Because all the Mulder/Scully scenes were so on point this year, there was a baseline level of entertainment that the 2016 episodes didn’t have, in part because Duchovny was phoning in his performance too often. Not every episode this time out has been an all-timer — though I wouldn’t be surprised if some X-Philes wound up placing both “The Lost Art of Forehead Sweat” and “Rm9sbG93ZXJz” high in an overall episode ranking — but even the more formulaic Monster of the Week stories like the previous episode have been solidly-crafted, and have understood when to simply lean on the core partnership and let it patch over whatever issues the hour might have. I’m generally anti-revival, and the previous season was a strong argument against the whole trend, but this round — “My Struggle III” excepted — has been a reminder that there are exceptions to every rule, particularly for shows as capable of being special as this.

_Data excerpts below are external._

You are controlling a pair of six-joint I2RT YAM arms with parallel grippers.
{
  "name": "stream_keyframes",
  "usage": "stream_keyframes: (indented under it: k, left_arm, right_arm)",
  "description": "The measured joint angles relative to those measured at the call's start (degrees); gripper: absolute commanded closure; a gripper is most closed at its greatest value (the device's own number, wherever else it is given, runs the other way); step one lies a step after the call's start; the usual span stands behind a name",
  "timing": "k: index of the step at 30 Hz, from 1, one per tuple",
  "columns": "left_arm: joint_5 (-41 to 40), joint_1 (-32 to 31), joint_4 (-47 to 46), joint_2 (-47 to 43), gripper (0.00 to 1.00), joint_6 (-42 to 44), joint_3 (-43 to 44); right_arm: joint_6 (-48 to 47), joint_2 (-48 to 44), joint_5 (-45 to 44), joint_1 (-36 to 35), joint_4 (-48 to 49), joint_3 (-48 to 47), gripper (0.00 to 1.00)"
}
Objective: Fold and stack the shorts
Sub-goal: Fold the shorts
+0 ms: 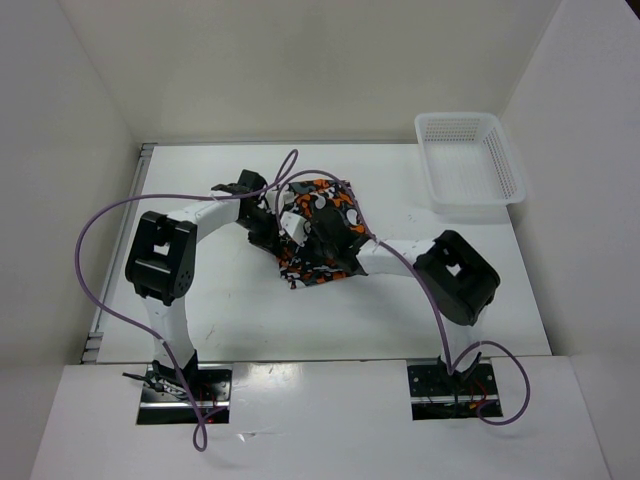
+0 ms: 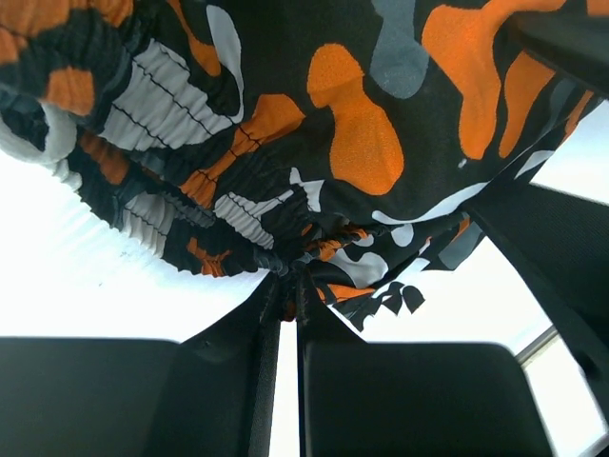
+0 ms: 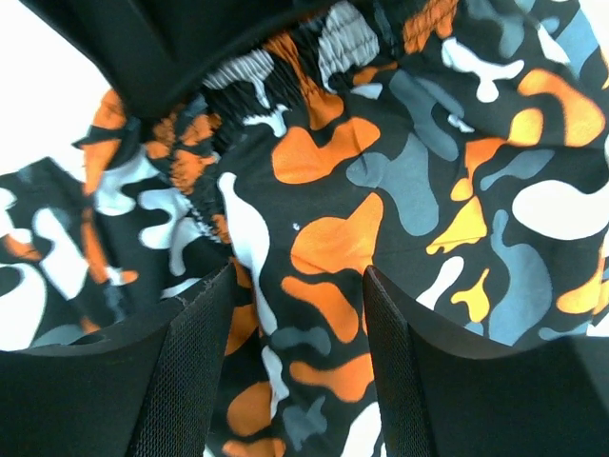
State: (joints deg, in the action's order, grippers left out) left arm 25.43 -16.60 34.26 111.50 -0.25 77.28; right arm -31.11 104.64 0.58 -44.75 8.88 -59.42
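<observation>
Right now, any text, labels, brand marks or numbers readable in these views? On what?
No readable text in any view.
The shorts: blob print only, no label or tag showing.
The basket: plain white lattice, no marking.
The left arm's base plate: small dark and red details, too small to read as text.

Cams: one high overview, two wrist close-ups, all sharing the shorts (image 1: 320, 235).
Top cam sits above and behind the arm bases, looking down on the whole surface (image 1: 230, 300), with the basket (image 1: 470, 165) at 1 o'clock. Each wrist cam looks along its own jaws at 6 o'clock, very near, with the print filling most of the frame.
</observation>
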Motion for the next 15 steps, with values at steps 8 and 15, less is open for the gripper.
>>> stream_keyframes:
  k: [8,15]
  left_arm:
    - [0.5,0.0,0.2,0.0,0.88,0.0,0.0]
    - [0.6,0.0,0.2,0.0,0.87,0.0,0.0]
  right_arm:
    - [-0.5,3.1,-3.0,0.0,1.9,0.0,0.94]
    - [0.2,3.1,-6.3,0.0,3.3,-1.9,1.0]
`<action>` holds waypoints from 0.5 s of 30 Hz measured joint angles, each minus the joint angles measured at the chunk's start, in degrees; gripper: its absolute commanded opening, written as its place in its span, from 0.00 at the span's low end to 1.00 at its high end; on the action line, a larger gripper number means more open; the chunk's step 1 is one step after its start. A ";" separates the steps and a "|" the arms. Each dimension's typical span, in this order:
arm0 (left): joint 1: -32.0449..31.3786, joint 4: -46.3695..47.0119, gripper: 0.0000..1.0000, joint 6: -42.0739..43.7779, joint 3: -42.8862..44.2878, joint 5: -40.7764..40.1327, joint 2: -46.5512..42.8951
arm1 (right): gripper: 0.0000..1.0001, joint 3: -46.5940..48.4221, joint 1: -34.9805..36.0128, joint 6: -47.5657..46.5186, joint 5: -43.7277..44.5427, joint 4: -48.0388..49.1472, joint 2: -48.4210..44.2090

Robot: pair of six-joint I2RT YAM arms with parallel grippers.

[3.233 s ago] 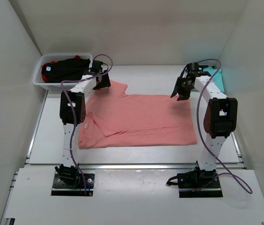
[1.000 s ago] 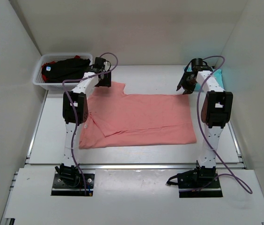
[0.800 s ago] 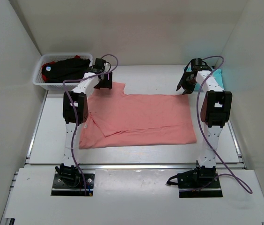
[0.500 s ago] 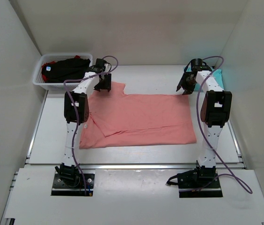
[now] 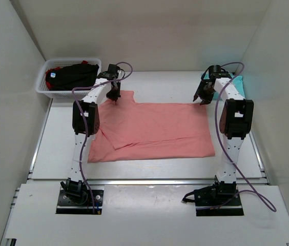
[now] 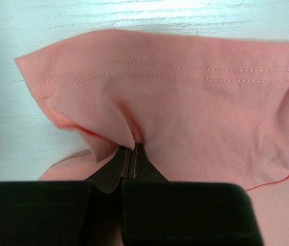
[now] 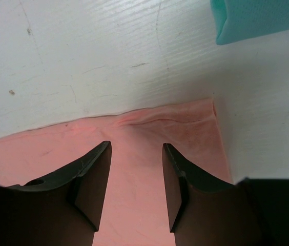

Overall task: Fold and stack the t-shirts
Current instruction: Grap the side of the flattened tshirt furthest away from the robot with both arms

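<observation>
A large salmon-pink t-shirt (image 5: 155,130) lies spread flat across the table, its left part folded inward. My left gripper (image 5: 115,96) is at the shirt's far left sleeve and is shut on a pinch of that pink cloth (image 6: 129,102), which puckers up between the fingertips. My right gripper (image 5: 203,98) hovers open over the shirt's far right corner (image 7: 185,123), with pink cloth between its spread fingers (image 7: 90,179) but nothing pinched. A folded teal t-shirt (image 5: 235,82) lies behind the right gripper. Black and red t-shirts (image 5: 70,74) fill the basket.
A white mesh basket (image 5: 42,87) stands at the far left corner of the table. White walls close in on the left, back and right. The teal shirt's corner (image 7: 260,18) shows just beyond the right gripper.
My left gripper has slid slightly right onto the sleeve and shut on the pink cloth. The right gripper has stayed over the far right corner.
</observation>
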 measured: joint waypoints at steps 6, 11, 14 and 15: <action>-0.26 0.00 0.00 -0.50 0.04 -0.26 0.00 | 0.43 -0.70 0.00 -0.68 1.31 -0.20 0.02; -0.39 0.02 0.00 -0.50 0.00 0.22 -0.02 | 0.43 1.70 0.79 -1.53 6.93 -1.40 1.53; -0.52 0.09 0.00 -0.48 -0.26 0.72 -0.17 | 0.43 3.45 1.14 -1.88 9.57 -2.32 3.34; -0.57 0.09 0.00 -0.48 -0.37 0.87 -0.24 | 0.42 4.20 1.20 -1.90 10.16 -2.47 4.11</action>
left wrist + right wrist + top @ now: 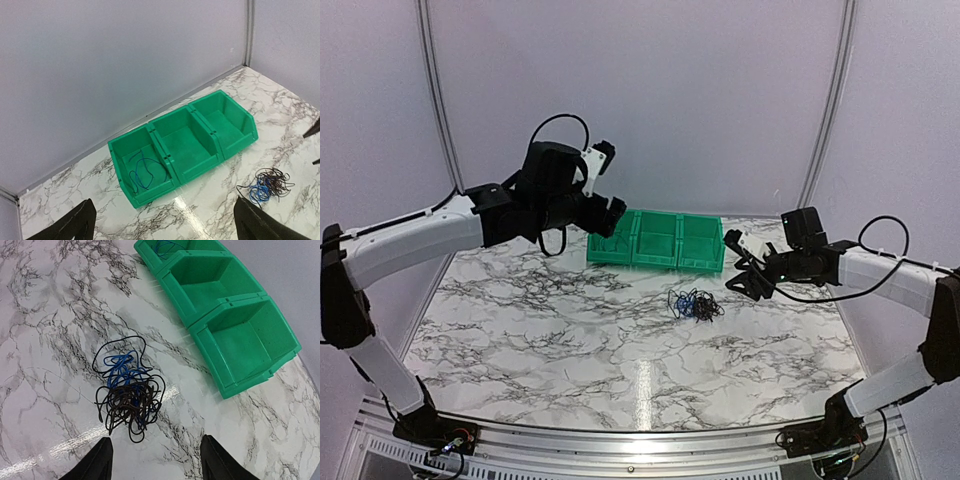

We don’t have finale screeners yet, and a part of me is tempted to just skip it altogether. Scully whispering something in Mulder’s ear that we’ll never hear, Lost in Translation-style, and the two partners pledging to get through their future adventures and crises together, is such a perfect endpoint for all this that I’d almost rather not sully the memory of it with whatever nonsense comes next/last. But the eight non-mythology episodes of this season have been so satisfying, they may tempt me to spend one last hour in the company of our heroes, no matter how dumb it may get.

What did everybody else think of tonight’s episode? Of this season as a whole? Is anybody going to tap out before the finale?